### [Supplied material]
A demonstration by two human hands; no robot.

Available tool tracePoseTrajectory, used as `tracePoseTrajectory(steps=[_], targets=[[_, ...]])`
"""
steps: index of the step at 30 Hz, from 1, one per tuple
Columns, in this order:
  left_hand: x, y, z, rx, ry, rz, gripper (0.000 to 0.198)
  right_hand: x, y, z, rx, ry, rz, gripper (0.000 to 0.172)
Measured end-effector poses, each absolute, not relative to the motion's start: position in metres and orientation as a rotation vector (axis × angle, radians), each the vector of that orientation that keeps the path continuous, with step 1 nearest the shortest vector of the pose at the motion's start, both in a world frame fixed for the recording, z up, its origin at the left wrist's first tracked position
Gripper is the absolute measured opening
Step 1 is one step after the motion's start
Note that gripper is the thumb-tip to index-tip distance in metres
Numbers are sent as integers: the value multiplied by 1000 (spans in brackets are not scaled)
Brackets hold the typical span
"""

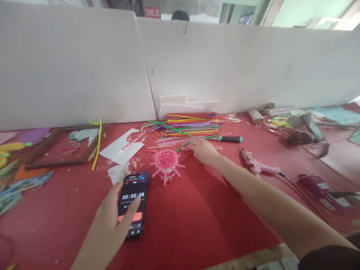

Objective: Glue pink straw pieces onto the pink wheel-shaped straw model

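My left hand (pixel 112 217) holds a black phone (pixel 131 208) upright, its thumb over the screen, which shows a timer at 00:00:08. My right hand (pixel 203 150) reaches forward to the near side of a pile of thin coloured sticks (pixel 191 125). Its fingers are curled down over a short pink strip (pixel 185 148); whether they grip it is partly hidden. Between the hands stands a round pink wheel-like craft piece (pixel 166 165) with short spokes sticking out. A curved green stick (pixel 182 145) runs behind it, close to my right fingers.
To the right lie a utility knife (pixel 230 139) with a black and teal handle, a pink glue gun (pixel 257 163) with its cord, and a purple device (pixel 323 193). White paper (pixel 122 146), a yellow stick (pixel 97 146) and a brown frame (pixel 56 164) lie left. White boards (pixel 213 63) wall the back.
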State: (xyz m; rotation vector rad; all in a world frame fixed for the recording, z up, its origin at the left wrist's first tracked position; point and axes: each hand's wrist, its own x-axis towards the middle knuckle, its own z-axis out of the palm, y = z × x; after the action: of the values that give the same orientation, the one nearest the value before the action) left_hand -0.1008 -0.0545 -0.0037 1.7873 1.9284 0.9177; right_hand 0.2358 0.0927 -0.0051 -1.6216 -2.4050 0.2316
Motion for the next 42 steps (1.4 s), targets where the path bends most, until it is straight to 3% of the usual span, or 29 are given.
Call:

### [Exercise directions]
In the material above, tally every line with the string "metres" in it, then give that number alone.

### [Exercise response]
2